Left-wing pundits have accused President Donald Trump of using his tweets last weekend to launch a divisive re-election campaign.
David Axelrod, former adviser to President Barack Obama, tweeted: “With his deliberate, racist outburst, @realDonaldTrump wants to raise the profile of his targets, drive Dems to defend them and make them emblematic of the entire party. It’s a cold, hard strategy.”
That is debatable — but if so, Axelrod should know; Obama did it first.
By 2011, Obama knew that re-election would be difficult. The Tea Party had just led the Republicans to a historic victory in the 2010 midterm elections, winning the House and nearly taking the Senate. The economy was only growing sluggishly, and Obama’s stimulus had failed to keep unemployment below eight percent, as projected. Moreover, the passage of Obamacare had provoked a backlash against Obama’s state-centered model of American society.
Facing a similar situation in the mid-1990s, President Bill Clinton had “triangulated,” moving back toward the middle, frustrating the GOP by taking up their issues, such as welfare reform.
But Obama rejected that approach. Having watched his icon, Chicago mayor Harold Washington, settle for an incremental approach when faced with opposition in the 1980s, only to die of a sudden heart attack before fulfilling his potential, Obama chose the path of hard-left policy — and divide-and-rule politics.
The first hint of his strategy emerged during the debt ceiling negotiations in the summer of August 2011. As Bob Woodward recounted in his book about the crisis, The Price of Politics, then-Speaker of the House John Boehner (R-OH) had wanted to reach a “grand bargain” with the president on long-term spending cuts. But Obama blew up that agreement by demanding $400 billion in new taxes, to his aides’ surprise. Obama wanted an opponent, not a deal. (Last week, Boehner told Breitbart News Tonight that Obama’s decision was his worst disappointment in 35 years of politics.)
In the fall of 2011, a new left-wing movement, Occupy Wall Street, was launched.
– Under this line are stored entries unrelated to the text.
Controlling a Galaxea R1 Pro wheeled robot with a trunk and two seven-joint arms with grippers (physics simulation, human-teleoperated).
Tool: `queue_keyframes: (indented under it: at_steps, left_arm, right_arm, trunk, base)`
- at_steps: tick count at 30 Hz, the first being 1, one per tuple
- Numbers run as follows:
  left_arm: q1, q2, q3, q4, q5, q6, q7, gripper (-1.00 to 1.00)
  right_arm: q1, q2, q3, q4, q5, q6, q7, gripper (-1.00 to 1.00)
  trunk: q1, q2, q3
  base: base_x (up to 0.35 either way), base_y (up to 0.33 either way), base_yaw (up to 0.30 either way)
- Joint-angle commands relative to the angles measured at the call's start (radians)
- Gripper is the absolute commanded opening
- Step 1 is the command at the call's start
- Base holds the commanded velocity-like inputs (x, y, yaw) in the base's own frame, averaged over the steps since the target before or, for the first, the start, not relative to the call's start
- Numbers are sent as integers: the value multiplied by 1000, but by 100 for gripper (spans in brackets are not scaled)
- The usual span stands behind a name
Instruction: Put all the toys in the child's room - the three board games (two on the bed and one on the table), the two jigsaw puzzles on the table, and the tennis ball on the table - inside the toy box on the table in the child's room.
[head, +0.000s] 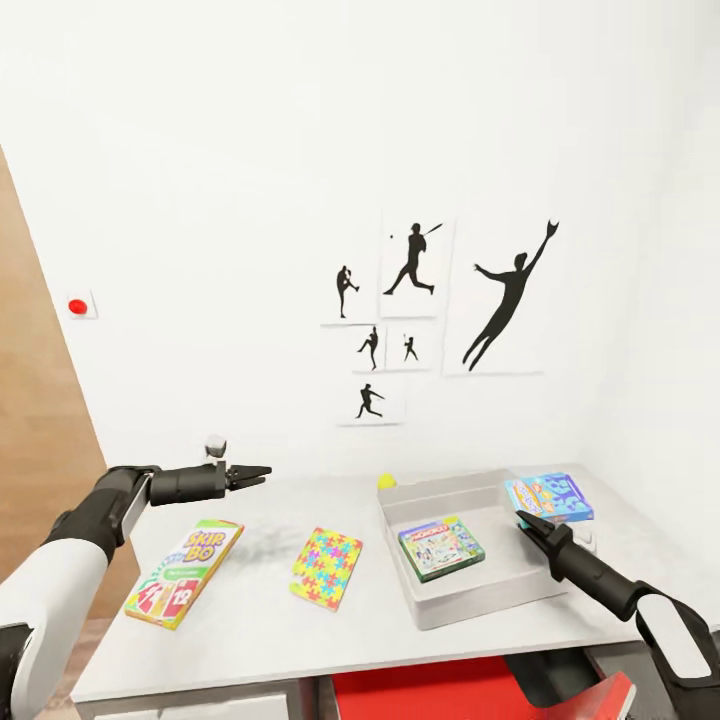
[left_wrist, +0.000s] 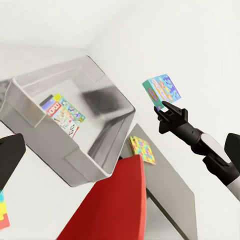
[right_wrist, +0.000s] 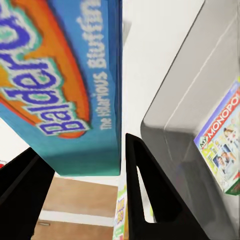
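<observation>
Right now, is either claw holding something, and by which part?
The right claw grips the blue game by its near edge. The left claw holds nothing.

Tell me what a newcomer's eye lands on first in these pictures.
The right claw holds a blue board game up beside the toy box, which already contains a Monopoly box. Left of the box on the table lie a bright jigsaw puzzle and a Skip-Bo game. Black sports silhouettes fill the white wall above.
</observation>
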Motion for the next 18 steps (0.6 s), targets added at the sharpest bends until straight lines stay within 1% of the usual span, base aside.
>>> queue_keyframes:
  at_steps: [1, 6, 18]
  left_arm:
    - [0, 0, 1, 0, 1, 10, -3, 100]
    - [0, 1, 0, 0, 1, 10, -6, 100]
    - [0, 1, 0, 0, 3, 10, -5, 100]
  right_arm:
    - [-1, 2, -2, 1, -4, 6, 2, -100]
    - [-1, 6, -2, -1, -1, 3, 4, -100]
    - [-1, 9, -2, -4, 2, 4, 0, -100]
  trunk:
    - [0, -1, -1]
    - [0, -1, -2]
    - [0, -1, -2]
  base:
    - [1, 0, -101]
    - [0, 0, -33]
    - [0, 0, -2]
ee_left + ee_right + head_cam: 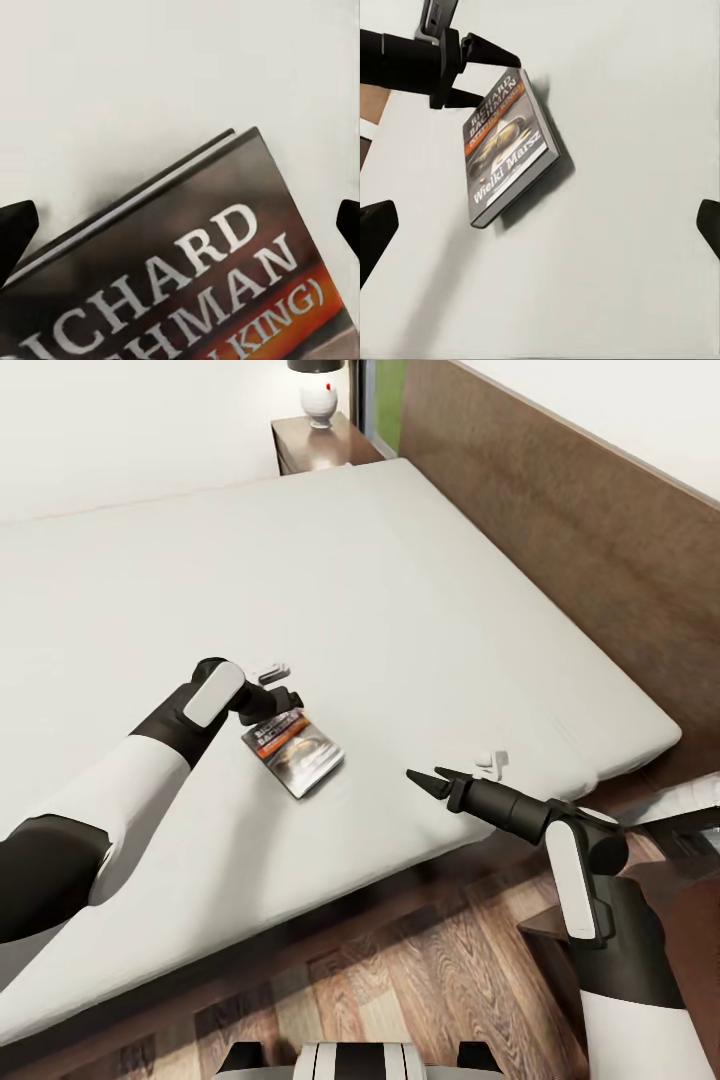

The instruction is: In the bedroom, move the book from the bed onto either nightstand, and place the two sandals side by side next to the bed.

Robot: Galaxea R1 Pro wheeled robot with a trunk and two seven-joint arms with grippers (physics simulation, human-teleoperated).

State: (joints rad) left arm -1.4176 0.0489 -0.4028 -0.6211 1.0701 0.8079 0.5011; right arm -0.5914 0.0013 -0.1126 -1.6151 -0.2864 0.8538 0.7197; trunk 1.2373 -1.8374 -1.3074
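left gripper [290,712] (jaws apart) – over book [296,751]

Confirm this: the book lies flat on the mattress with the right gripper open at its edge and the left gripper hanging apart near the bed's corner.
Arms swapped. The head view shows the left gripper open at the edge of the book, which lies flat on the mattress; the right gripper hangs apart near the bed's corner.
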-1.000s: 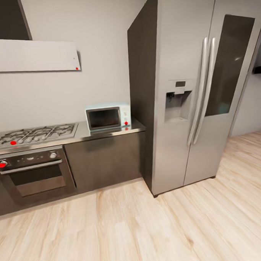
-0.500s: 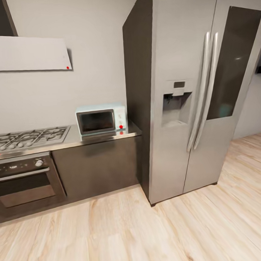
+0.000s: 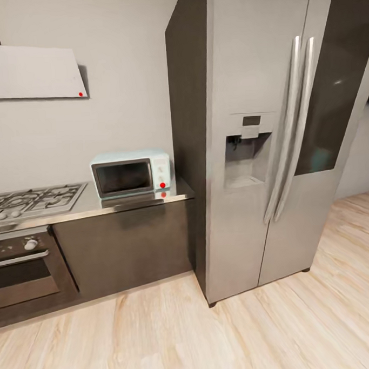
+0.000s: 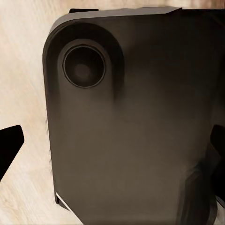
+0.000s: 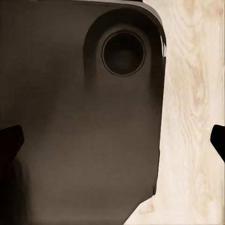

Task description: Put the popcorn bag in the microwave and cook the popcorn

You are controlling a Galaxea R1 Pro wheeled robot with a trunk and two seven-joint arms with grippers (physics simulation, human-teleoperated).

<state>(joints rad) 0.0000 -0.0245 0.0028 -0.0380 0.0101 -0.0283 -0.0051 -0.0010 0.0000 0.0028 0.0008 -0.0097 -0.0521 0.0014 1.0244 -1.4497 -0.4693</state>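
From left to right across the kitchen: one white hood [image 3: 32, 73] on the grey wall, one gas hob [image 3: 31, 200] above one dark oven [image 3: 26, 266], then one pale-blue microwave [image 3: 132, 173] standing shut at the far right end of the steel tabletop [image 3: 99, 207], hard beside one tall two-door steel fridge [image 3: 269, 142] on the pale wood floor [image 3: 214, 334]. No popcorn bag can be seen on the stretch of tabletop in view, so the step in hand looks like a search, best done by turning the base slowly toward the rest of the tabletop while keeping the microwave's place in mind. The left gripper [image 4: 112, 145] and right gripper [image 5: 112, 140] hang over the robot's dark base, fingertips spread wide at the picture edges, nothing between them.
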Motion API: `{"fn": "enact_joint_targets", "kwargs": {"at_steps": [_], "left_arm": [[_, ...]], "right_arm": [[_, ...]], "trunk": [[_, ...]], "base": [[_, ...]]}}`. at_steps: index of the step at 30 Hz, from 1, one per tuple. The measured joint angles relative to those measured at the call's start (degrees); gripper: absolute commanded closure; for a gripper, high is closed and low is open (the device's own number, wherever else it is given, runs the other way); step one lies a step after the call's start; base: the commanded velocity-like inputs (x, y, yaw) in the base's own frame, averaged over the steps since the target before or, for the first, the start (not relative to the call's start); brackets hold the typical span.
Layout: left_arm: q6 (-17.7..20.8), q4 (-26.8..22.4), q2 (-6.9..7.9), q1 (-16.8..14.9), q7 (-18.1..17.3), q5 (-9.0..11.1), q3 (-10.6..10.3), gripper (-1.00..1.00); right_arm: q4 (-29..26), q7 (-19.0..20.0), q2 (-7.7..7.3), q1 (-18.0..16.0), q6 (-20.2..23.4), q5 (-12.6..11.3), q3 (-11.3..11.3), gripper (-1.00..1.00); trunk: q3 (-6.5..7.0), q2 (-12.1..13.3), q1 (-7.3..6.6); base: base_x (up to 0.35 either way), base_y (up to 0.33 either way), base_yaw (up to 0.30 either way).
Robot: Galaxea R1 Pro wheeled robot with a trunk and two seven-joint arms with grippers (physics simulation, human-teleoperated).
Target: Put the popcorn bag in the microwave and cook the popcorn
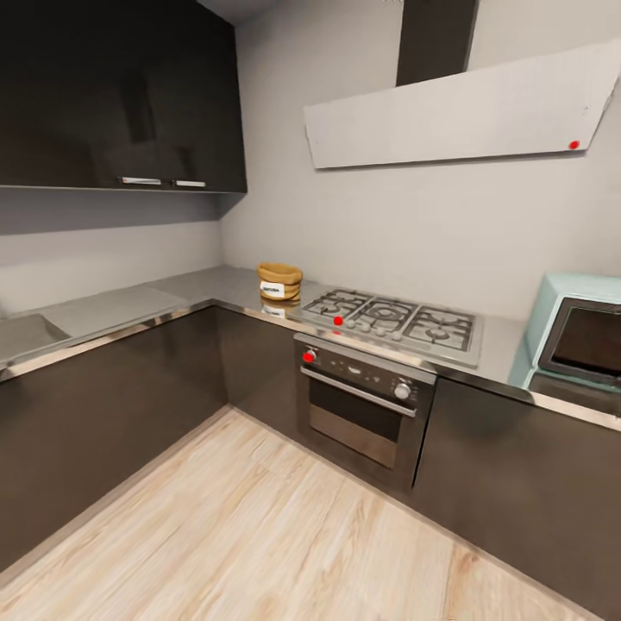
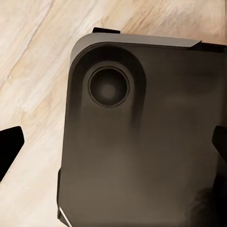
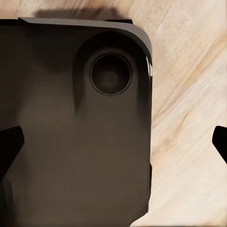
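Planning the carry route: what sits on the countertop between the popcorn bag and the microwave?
In the head view, the gas hob lies between the popcorn bag and the microwave, with a short bare strip of countertop before the microwave.

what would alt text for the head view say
A popcorn bag sits on the steel-grey countertop in a dark-cabinet kitchen corner, left of a gas hob. A mint-blue microwave stands at the right edge.

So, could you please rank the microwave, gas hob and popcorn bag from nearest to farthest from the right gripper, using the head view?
The right gripper hangs by the robot's base, jaws apart, so this is judged from the robot's position.
1. microwave, at the right.
2. gas hob, in the middle.
3. popcorn bag, in the far corner, leftmost.
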Motion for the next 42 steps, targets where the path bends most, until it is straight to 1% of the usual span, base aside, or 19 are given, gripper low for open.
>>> {"fn": "enact_joint_targets", "kwargs": {"at_steps": [42], "left_arm": [[0.0, 0.0, -0.03, 0.0, 0.0, 0.0, 0.0, -1.0]], "right_arm": [[0.0, 0.0, 0.0, 0.0, 0.0, 0.0, 0.0, -1.0]], "trunk": [[0.0, 0.0, 0.0]], "base": [[0.0, 0.0, -0.291]]}}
A mix of communists, anarchists, and digital pranksters, the Occupy movement cast American society as a struggle between the “99 percent” and the “one percent.”
Obama and then-House Minority Leader Nancy Pelosi (D-CA) embraced the movement — and failed to distance themselves from it even as it collapsed into violence, sexual assault, and confrontations with police.
Instead, Obama picked up on Occupy’s themes and used them to shape his campaign.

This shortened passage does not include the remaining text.